In total, the UK’s Roma population is today put at somewhere between 200,000 and 500,000. They are drawn from countries across Eastern Europe, the vast majority having arrived since the expansion of the EU in 2004, their numbers boosted following the admission of Romania and Bulgaria.
That many Roma have suffered terrible discrimination in their home countries there can be little doubt. In 2004, on the eve of the EU’s expansion, I visited Roma communities in Slovakia. The conditions in which they lived were akin to a third world country: decrepit flats, sheds, lean-tos and even mud huts on the edges of towns and cities.
Many Slovakians were openly hostile towards them, voicing their belief that the sooner they left their country the better.
‘The Gipsies were our problem but soon they will be Europe’s problem,’ was a refrain I heard regularly.
Members of the Roma community themselves made it clear that they favoured going to the UK, aware of its generous benefits regime.
While other countries such as France and Germany imposed curbs on workers from the new EU member states, the UK instead drew up a ‘light touch’ package of immigration controls.
At the time, warnings of the coming influx were dismissed by the Government and the Left-wing press as scaremongering. Combined migration from the ten new member states would be between 5,000 and 13,000 a year, a Home Office report predicted. The reality could hardly have been more different.

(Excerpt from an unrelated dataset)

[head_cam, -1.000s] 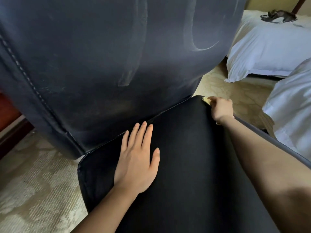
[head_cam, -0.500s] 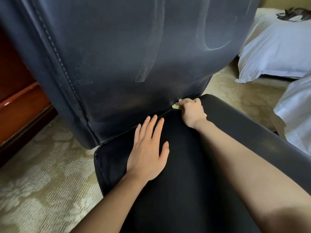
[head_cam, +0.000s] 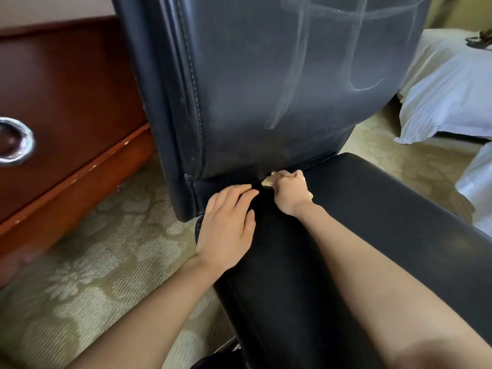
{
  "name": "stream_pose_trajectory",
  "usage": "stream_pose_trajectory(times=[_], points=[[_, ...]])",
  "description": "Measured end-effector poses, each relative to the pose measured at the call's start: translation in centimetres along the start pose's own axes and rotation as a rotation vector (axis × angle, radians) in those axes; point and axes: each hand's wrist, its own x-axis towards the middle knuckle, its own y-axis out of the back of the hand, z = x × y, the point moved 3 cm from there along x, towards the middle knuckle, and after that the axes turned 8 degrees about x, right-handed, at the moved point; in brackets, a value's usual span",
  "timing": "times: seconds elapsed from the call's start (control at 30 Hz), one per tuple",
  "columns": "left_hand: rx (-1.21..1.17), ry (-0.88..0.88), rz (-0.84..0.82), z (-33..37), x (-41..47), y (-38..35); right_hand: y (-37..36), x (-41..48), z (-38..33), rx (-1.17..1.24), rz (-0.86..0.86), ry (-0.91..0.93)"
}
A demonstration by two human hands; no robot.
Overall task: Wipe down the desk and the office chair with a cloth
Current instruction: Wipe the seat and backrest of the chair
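Observation:
The black leather office chair fills the view: its backrest [head_cam: 266,75] shows pale wipe streaks, and its seat [head_cam: 359,222] runs toward me. My right hand [head_cam: 288,191] grips a small yellow cloth [head_cam: 267,182] and presses it into the crease where seat meets backrest. Only the cloth's edges show past the fingers. My left hand [head_cam: 226,225] lies flat on the seat's left part, fingers straight, fingertips close to the right hand.
A dark red wooden desk [head_cam: 66,102] with a round metal pull [head_cam: 14,141] stands at the left. Patterned beige carpet [head_cam: 93,262] lies beneath. White bedding [head_cam: 447,97] sits at the right.
My right hand has slid the cloth leftward along the seat crease, from the seat's right corner to near its middle. The left hand stayed flat on the seat.

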Motion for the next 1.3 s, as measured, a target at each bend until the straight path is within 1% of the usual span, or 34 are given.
stream_pose_trajectory(times=[0.1, 0.2, 0.27, 0.33, 0.4, 0.53, 0.6, 0.8, 0.9, 0.97, 1.1, 1.17, 1.3], points=[[0.087, 0.048, -0.091, -2.5, -2.7, 0.8, -0.5, -1.6, -2.6, 0.037, 0.022, 0.046], [0.165, 0.133, -0.229, -4.7, -5.2, 0.6, -1.5, -3.3, -5.1, 0.048, 0.049, 0.135], [0.181, 0.19, -0.282, -5.8, -6.8, 0.5, -1.8, -4.5, -6.2, 0.061, 0.081, 0.156], [0.143, 0.235, -0.291, -6.5, -8.1, 0.7, -1.9, -5.6, -7.3, 0.058, 0.097, 0.184], [0.132, 0.244, -0.282, -6.8, -9.0, 1.2, -2.1, -6.8, -8.2, 0.069, 0.096, 0.211], [0.238, 0.224, -0.302, -6.5, -10.8, 1.4, -2.0, -9.8, -9.9, 0.16, 0.101, 0.287], [0.247, 0.236, -0.303, -6.1, -11.7, 1.3, -1.9, -11.9, -10.8, 0.187, 0.095, 0.324], [0.107, 0.251, -0.294, -5.5, -13.6, 1.8, -1.2, -18.9, -12.4, 0.218, 0.088, 0.339], [0.034, 0.247, -0.292, -5.6, -14.3, 2.4, -0.3, -22.6, -12.5, 0.255, 0.137, 0.374], [0.019, 0.246, -0.305, -5.6, -14.8, 2.5, 0.1, -25.0, -11.9, 0.242, 0.159, 0.418], [0.033, 0.259, -0.3, -5.5, -15.3, 2.6, 0.5, -28.9, -9.9, 0.205, 0.128, 0.504], [0.041, 0.258, -0.294, -5.5, -15.4, 2.6, 0.6, -30.7, -8.3, 0.122, 0.088, 0.549], [0.055, 0.281, -0.285, -5.4, -15.8, 2.8, 0.8, -33.7, -4.6, -0.124, -0.038, 0.651]])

As for the Roma, it is now thought Britain has one of the biggest populations in Western Europe. Particularly large communities have grown up in Sheffield, where some 6,000 have settled, many around the Page Hall area.
failure of some to integrate with existing ethnic communities caused, and continues to cause, serious issues. In 2013, David Blunkett, the then-MP for this part of Sheffield and former Labour Home Secretary, warned of possible riots if the newcomers did not change their anti-social activities.
Left: Angelica Chec, 29 and Ruzena Rafaelova, 57 were also found guilty
In Newcastle, meanwhile, some 4,000 Roma are said to have settled and it is to here that members of the Rafael family travelled to set up home. Forget integration, their aim was exploitation.
While it is unclear when they arrived, their nefarious activities began in 2010.
The ring-leaders of the group were 33-year-old Roman Rafael and his brother Marian, 39. Pictures on social media show Roman Rafael posing with a crucifix on a thick gold chain around his neck, beneath which he is described as ‘Mr Boss’.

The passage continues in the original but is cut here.